* **Assignment**
The data that follows is to be copied exactly, with each image removed.

* **Provided data**
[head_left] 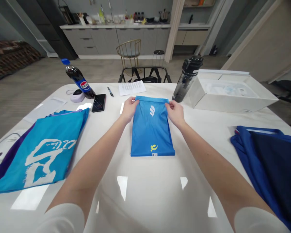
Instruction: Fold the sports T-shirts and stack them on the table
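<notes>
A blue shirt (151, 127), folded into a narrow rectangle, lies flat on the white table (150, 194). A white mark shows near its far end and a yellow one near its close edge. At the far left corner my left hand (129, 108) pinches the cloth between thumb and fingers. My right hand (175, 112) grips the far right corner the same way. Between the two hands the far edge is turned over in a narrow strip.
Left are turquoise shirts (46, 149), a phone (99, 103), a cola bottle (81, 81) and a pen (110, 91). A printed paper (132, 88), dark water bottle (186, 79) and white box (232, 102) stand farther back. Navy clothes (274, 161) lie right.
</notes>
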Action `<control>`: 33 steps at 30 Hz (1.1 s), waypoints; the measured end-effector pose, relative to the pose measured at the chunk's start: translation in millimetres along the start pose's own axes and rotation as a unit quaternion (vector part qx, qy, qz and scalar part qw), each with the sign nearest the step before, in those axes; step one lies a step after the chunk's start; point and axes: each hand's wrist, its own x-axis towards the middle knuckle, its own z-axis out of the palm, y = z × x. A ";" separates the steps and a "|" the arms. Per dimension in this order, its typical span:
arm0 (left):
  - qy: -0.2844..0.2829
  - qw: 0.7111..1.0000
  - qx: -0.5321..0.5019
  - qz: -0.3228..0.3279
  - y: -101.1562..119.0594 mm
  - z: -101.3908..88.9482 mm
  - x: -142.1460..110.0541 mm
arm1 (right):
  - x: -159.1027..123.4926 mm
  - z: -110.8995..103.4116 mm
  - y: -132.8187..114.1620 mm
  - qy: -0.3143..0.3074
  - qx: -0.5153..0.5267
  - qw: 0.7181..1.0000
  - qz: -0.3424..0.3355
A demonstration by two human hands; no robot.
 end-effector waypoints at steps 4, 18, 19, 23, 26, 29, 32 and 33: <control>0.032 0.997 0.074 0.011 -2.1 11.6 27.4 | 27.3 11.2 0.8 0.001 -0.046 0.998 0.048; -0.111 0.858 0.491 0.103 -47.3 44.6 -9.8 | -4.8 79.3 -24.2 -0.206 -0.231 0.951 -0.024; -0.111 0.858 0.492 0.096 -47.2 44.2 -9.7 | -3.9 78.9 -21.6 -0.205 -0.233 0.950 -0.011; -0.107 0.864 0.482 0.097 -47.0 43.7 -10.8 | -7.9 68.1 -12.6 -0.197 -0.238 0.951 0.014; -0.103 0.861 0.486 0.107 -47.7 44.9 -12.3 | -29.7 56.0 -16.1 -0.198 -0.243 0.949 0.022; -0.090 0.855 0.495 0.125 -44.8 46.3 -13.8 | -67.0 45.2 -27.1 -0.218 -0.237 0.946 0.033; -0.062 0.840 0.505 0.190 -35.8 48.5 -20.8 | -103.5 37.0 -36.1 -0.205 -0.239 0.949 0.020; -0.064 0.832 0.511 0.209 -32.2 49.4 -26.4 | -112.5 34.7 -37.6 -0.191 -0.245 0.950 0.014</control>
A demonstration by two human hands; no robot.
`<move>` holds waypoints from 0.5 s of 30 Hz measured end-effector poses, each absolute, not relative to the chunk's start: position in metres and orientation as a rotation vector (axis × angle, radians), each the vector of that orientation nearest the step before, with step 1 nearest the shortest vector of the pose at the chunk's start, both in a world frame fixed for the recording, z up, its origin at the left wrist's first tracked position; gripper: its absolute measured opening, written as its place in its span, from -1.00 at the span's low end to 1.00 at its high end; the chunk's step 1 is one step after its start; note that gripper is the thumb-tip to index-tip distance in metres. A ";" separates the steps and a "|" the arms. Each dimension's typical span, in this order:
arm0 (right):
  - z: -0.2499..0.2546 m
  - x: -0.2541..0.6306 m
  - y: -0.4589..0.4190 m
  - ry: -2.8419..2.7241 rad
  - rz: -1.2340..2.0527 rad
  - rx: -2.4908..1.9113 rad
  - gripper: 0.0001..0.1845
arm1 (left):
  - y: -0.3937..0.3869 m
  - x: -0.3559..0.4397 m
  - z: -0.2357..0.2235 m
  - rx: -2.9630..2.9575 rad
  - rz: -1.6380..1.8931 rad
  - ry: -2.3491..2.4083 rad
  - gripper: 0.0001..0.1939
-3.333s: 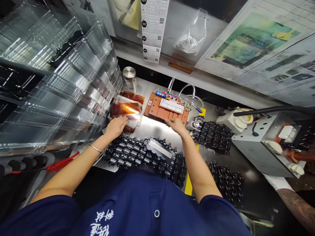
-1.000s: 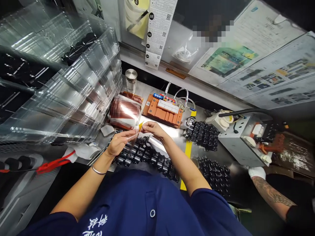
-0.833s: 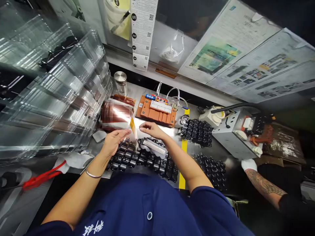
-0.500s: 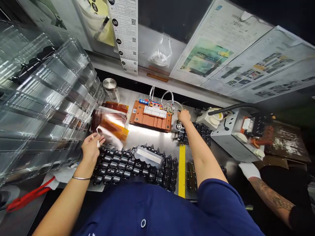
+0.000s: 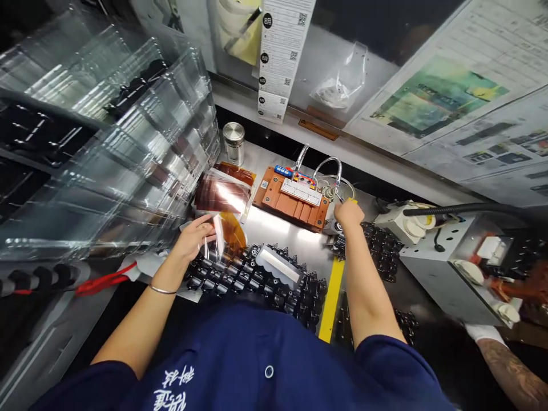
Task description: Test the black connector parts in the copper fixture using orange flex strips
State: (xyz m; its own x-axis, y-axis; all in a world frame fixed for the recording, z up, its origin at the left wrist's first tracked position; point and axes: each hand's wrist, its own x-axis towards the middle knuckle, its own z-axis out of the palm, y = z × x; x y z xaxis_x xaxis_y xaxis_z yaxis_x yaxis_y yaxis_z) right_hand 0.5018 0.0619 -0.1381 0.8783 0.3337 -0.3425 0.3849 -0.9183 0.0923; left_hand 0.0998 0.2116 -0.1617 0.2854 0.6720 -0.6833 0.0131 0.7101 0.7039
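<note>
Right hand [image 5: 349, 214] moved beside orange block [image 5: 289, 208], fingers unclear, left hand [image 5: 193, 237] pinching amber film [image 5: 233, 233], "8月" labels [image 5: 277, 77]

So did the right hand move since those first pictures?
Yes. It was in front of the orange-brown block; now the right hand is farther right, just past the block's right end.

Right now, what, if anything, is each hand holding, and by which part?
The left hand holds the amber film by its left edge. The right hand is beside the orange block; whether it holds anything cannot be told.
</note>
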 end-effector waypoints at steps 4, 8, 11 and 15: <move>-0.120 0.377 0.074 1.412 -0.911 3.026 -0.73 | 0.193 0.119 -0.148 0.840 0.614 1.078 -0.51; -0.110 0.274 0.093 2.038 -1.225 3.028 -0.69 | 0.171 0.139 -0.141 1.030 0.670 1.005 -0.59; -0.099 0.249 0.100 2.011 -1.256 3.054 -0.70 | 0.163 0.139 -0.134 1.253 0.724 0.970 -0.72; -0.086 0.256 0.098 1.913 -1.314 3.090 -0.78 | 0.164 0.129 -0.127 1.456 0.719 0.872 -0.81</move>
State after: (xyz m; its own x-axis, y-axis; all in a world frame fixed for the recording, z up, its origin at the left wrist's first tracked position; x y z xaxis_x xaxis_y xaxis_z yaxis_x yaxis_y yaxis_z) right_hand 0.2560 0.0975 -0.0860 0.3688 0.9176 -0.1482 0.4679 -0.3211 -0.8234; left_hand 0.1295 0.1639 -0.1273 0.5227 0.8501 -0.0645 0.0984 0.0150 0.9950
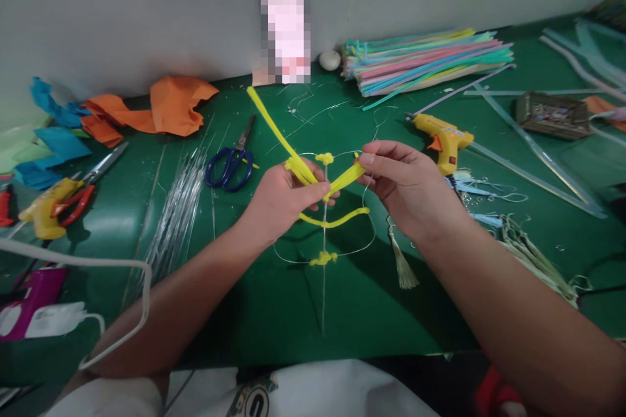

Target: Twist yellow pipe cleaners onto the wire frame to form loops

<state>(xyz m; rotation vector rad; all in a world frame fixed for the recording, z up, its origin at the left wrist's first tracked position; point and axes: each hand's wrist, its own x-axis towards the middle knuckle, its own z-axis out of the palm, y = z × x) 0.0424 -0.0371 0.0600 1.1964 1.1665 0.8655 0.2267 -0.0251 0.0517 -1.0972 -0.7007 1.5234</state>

* **Result of the task**
[head_left] 
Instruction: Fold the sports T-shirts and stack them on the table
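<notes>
A blue shirt (151, 127), folded into a narrow rectangle, lies flat on the white table (150, 194). A white mark shows near its far end and a yellow one near its close edge. At the far left corner my left hand (129, 108) pinches the cloth between thumb and fingers. My right hand (175, 112) grips the far right corner the same way. Between the two hands the far edge is turned over in a narrow strip.
Left are turquoise shirts (46, 149), a phone (99, 103), a cola bottle (81, 81) and a pen (110, 91). A printed paper (132, 88), dark water bottle (186, 79) and white box (232, 102) stand farther back. Navy clothes (274, 161) lie right.
</notes>
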Action `<control>`: 33 steps at 30 Hz (1.1 s), waypoints; the measured end-effector pose, relative to the pose measured at the chunk's start: translation in millimetres along the start pose's own axes and rotation as a unit quaternion (vector part qx, qy, qz and scalar part qw), each with the sign nearest the step before, in those axes; step one lies a step after the chunk's start; point and axes: each hand's wrist, its own x-axis towards the middle knuckle, its own z-axis out of the palm, y = z × x. A ";" separates the steps and a "|" the arms. Per dimension in this order, its typical span:
arm0 (left):
  - qy: -0.2844..0.2829
  - qw: 0.7111..1.0000
  - qx: -0.5321..0.5019
  - qz: -0.3228..0.3279
  - y: -101.1562..119.0594 mm
  - z: -101.3908..88.9482 mm
  - x: -142.1460..110.0541 mm
arm1 (right):
  - x: -159.1027..123.4926 mm
  - z: -110.8995..103.4116 mm
  - y: -132.8187..114.1620 mm
  - qy: -0.3143..0.3074
  - qx: -0.5153..0.5267
  - qw: 0.7181..1.0000
  - qz: -0.3424..0.3355
A demonstration by two human hands; no robot.
 end-effector waypoints at steps 4, 18, 19, 23, 26, 29, 32 and 33: <control>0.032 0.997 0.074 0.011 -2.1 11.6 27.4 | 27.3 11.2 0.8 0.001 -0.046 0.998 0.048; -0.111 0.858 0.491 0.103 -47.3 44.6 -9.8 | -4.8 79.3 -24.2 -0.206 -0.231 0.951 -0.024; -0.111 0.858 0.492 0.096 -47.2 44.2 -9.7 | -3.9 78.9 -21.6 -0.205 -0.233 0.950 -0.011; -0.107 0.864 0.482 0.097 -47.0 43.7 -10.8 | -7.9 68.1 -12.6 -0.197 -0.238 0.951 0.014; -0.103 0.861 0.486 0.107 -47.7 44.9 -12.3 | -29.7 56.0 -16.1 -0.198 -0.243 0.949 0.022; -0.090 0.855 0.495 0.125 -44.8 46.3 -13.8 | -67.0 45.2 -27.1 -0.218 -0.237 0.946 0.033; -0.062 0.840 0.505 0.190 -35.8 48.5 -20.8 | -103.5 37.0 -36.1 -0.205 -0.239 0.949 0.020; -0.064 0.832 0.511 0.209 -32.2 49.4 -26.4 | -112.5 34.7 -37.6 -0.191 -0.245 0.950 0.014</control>
A demonstration by two human hands; no robot.
`<move>` holds waypoints from 0.5 s of 30 Hz measured end-effector poses, each absolute, not relative to the chunk's start: position in metres and orientation as a rotation vector (axis × angle, radians), each the vector of that orientation nearest the step before, with step 1 nearest the shortest vector of the pose at the chunk's start, both in a world frame fixed for the recording, z up, its origin at the left wrist's first tracked position; gripper: its absolute measured opening, written as its place in its span, from -1.00 at the span's low end to 1.00 at its high end; the chunk's step 1 is one step after its start; note that gripper is the thumb-tip to index-tip distance in metres. A ";" separates the steps and a "|" the arms. Each dimension's typical span, in this order:
arm0 (right):
  - z: -0.2499..0.2546 m
  - x: -0.2541..0.6306 m
  - y: -0.4589..0.4190 m
  - ry: -2.8419..2.7241 rad
  - rz: -1.2340..2.0527 rad
  - rx: -2.4908..1.9113 rad
  - gripper: 0.0001..0.1845
arm1 (left):
  - y: -0.3937..0.3869 m
  - x: -0.3559..0.4397 m
  - z: -0.2357..0.2235 m
  - rx: -2.9630..2.9575 rad
  - rz: -1.6380..1.8931 rad
  - ry: -2.3491..2.4083 rad
  - gripper: 0.0001..0.1939
-3.333s: 
-1.000s: 
-0.833s: 
-0.500s: 
+0.000s: 
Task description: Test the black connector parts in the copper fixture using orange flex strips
State: (xyz m; its own x-axis, y-axis; all in a world frame fixed for the recording, z up, its origin at the left wrist's first tracked position; point and axes: each hand's wrist, its own x-axis towards the middle knuckle, its own z-axis out of the palm, y = z × x; x y z xaxis_x xaxis_y xaxis_z yaxis_x yaxis_y yaxis_z) right_hand 0.5018 0.0619 -0.1381 0.8783 0.3337 -0.3425 0.3849 -0.9183 0.0923; left_hand 0.0998 0.2116 -0.1617 0.2854 0.6720 -0.6833 0.0131 0.7101 0.7039
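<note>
Right hand [image 5: 349, 214] moved beside orange block [image 5: 289, 208], fingers unclear, left hand [image 5: 193, 237] pinching amber film [image 5: 233, 233], "8月" labels [image 5: 277, 77]

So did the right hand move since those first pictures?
Yes. It was in front of the orange-brown block; now the right hand is farther right, just past the block's right end.

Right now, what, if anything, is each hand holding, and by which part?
The left hand holds the amber film by its left edge. The right hand is beside the orange block; whether it holds anything cannot be told.
</note>
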 end-effector waypoints at steps 4, 8, 11 and 15: <move>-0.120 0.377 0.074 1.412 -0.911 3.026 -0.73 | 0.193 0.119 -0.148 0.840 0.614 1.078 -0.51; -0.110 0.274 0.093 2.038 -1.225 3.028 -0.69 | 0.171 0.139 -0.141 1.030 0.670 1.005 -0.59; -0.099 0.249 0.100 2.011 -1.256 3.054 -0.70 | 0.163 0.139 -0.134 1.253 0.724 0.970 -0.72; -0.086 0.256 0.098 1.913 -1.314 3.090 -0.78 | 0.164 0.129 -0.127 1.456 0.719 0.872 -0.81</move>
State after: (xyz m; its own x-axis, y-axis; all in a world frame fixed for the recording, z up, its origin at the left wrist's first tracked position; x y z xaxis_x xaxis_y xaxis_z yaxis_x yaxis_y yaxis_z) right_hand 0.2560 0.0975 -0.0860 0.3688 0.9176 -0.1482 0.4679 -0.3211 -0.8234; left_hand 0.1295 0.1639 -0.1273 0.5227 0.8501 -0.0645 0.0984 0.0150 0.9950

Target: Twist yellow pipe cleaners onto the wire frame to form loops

<state>(xyz m; rotation vector rad; all in a world frame fixed for the recording, z up, its origin at the left wrist's first tracked position; point and axes: each hand's wrist, its own x-axis towards the middle knuckle, its own z-axis out of the palm, y = z × x) 0.0424 -0.0371 0.0600 1.1964 1.1665 0.8655 0.2267 -0.0251 0.0517 -1.0972 -0.7007 1.5234</state>

The response is now done.